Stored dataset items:
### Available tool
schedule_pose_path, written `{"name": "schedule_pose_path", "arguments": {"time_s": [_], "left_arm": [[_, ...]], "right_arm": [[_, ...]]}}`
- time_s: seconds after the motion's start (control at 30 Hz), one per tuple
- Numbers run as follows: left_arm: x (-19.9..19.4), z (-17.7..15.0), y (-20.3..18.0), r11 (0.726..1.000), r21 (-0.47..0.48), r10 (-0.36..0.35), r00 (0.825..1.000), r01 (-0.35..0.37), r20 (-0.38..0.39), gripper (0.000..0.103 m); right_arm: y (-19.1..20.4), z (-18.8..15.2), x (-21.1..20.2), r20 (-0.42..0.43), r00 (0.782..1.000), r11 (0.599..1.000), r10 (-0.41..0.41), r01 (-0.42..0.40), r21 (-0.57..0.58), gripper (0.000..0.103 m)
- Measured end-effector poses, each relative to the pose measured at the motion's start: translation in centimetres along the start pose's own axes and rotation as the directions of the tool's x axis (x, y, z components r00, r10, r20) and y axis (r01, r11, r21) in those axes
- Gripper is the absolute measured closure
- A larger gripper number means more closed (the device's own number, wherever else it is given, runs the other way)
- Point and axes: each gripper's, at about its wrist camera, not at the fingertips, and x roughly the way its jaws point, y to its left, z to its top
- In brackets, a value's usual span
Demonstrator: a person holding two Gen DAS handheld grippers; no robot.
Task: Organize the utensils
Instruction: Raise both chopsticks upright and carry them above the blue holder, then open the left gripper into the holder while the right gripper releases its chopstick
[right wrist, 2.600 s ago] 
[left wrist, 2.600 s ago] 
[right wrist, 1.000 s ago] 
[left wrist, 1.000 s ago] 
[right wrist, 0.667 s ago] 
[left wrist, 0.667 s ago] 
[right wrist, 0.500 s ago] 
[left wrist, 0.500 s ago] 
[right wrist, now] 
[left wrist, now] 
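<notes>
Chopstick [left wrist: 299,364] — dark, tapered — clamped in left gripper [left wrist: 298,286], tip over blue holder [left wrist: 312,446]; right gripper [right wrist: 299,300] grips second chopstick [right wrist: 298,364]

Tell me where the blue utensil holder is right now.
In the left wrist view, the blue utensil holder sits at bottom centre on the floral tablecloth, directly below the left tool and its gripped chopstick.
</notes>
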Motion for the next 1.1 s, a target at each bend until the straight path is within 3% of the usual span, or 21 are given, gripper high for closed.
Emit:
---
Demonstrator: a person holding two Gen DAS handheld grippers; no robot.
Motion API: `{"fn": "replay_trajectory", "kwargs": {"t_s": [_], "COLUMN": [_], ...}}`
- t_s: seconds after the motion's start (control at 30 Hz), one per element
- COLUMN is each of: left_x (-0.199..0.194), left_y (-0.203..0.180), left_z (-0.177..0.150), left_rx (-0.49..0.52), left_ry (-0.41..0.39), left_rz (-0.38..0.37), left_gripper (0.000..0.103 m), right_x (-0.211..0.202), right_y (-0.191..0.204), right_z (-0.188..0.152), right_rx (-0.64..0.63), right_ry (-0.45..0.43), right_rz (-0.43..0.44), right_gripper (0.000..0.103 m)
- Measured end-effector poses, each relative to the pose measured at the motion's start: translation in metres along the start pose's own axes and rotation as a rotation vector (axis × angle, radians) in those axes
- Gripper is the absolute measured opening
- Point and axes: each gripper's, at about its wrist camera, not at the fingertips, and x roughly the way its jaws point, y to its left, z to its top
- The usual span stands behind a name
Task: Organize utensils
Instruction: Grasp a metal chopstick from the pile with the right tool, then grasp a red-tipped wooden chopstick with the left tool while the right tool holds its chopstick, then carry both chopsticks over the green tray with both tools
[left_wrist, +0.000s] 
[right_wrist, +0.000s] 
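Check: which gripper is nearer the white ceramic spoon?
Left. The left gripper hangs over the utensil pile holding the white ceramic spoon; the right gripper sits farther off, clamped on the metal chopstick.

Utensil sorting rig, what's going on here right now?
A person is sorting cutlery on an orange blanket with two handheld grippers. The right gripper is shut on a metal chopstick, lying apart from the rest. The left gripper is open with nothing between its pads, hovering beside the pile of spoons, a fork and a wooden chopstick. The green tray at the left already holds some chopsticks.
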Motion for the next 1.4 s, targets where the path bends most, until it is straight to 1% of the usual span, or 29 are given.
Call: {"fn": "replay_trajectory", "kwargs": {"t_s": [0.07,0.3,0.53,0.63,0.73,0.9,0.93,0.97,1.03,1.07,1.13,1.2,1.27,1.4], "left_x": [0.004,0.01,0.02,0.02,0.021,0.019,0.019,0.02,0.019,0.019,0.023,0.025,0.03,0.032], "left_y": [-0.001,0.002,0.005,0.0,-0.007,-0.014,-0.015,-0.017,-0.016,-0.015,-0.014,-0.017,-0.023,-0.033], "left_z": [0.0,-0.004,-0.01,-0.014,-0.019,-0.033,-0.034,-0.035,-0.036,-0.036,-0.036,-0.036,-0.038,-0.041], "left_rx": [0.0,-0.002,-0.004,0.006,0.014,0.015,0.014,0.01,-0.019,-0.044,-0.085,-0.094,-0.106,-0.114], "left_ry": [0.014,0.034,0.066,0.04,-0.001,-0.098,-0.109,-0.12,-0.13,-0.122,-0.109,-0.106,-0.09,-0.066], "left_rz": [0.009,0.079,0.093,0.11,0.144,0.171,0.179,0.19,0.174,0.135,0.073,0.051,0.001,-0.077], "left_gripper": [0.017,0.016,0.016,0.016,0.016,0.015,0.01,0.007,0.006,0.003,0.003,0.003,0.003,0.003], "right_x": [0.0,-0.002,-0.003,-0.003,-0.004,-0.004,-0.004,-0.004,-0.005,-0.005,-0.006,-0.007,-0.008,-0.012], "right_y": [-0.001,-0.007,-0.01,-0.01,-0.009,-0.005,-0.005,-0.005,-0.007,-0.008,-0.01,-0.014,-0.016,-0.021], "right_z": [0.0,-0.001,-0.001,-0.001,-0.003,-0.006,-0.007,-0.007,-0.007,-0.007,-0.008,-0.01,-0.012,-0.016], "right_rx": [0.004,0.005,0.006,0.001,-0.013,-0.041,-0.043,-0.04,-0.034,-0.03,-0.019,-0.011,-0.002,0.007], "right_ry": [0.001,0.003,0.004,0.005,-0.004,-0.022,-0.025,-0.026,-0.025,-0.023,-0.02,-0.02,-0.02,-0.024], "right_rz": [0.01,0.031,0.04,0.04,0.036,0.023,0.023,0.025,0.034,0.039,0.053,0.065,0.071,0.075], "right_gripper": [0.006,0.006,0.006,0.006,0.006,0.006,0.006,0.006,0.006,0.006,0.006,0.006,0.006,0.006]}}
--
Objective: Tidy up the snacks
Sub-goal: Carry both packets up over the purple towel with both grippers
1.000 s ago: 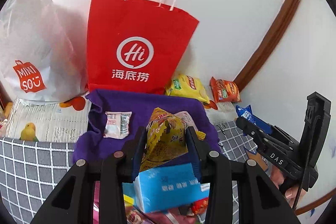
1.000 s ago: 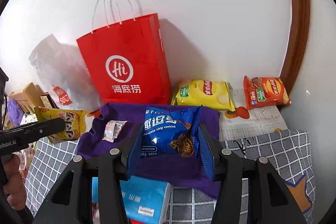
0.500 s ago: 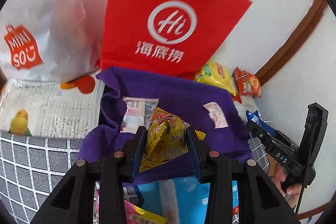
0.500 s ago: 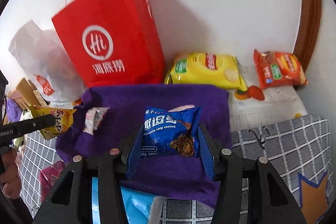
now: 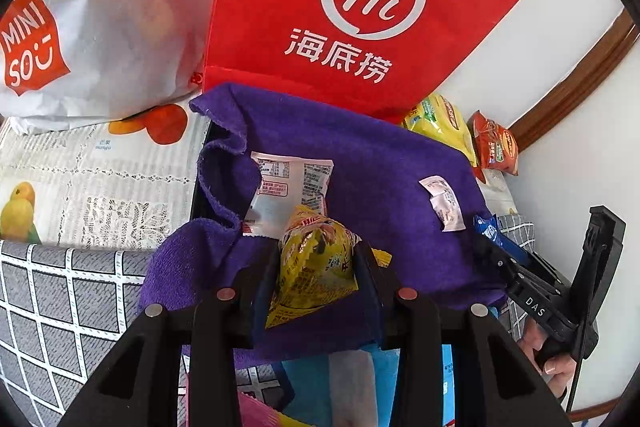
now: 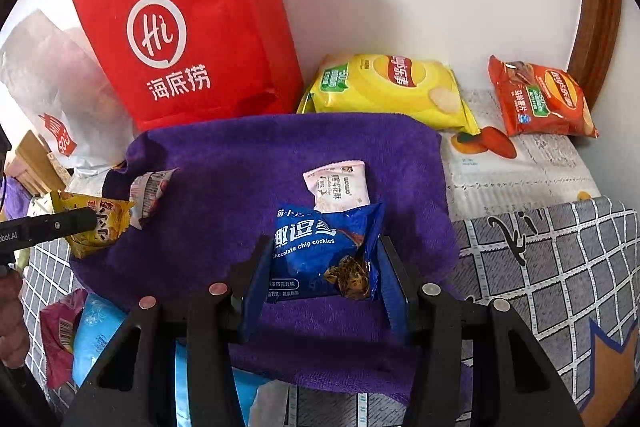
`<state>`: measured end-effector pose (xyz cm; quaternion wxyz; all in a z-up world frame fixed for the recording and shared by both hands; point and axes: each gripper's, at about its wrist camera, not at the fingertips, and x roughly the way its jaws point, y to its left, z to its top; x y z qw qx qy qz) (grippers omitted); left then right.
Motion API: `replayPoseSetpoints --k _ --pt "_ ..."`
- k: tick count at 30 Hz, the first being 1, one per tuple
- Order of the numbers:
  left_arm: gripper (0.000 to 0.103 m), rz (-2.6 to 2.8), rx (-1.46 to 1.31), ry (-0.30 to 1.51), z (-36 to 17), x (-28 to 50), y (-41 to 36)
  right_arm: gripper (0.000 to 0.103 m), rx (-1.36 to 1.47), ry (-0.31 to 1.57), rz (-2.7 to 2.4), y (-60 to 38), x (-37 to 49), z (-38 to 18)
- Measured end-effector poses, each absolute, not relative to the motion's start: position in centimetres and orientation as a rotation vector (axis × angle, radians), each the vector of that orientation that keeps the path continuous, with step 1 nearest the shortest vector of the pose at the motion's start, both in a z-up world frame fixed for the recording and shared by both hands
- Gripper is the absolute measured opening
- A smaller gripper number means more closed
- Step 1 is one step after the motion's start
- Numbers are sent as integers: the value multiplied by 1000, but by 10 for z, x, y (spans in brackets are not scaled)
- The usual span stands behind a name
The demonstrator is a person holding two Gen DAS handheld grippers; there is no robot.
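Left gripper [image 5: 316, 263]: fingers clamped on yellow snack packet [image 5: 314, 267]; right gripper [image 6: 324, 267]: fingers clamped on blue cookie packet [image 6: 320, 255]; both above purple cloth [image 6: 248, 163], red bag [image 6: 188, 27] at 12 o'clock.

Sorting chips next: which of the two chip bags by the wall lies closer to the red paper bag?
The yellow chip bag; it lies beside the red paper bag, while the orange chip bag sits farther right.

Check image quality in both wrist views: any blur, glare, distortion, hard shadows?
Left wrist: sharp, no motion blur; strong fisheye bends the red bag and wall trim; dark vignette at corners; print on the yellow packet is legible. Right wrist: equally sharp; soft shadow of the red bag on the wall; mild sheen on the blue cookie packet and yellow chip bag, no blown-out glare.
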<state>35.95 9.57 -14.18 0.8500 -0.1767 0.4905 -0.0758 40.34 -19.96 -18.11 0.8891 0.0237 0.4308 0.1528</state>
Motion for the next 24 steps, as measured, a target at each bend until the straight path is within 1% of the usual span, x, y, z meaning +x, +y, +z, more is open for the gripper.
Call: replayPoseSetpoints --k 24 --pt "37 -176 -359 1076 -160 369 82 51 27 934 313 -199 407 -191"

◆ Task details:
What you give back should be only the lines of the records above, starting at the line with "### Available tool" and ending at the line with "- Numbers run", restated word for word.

◆ Output of the task:
### Available tool
schedule_pose_path, written `{"name": "schedule_pose_path", "arguments": {"time_s": [_], "left_arm": [[_, ...]], "right_arm": [[_, ...]]}}`
- time_s: seconds after the motion's start (control at 30 Hz), one per tuple
- Numbers run as follows: left_arm: x (-19.9..19.4), z (-17.7..15.0), y (-20.3..18.0), r11 (0.726..1.000), r21 (-0.47..0.48), r10 (-0.36..0.35), r00 (0.825..1.000), r01 (-0.35..0.37), r20 (-0.38..0.39), gripper (0.000..0.103 m); right_arm: y (-19.1..20.4), z (-18.8..15.2), x (-21.1..20.2), r20 (-0.42..0.43), r00 (0.782..1.000), r11 (0.599..1.000), r10 (-0.41..0.41), r01 (-0.42..0.40), r21 (-0.57..0.58), gripper (0.000..0.103 m)

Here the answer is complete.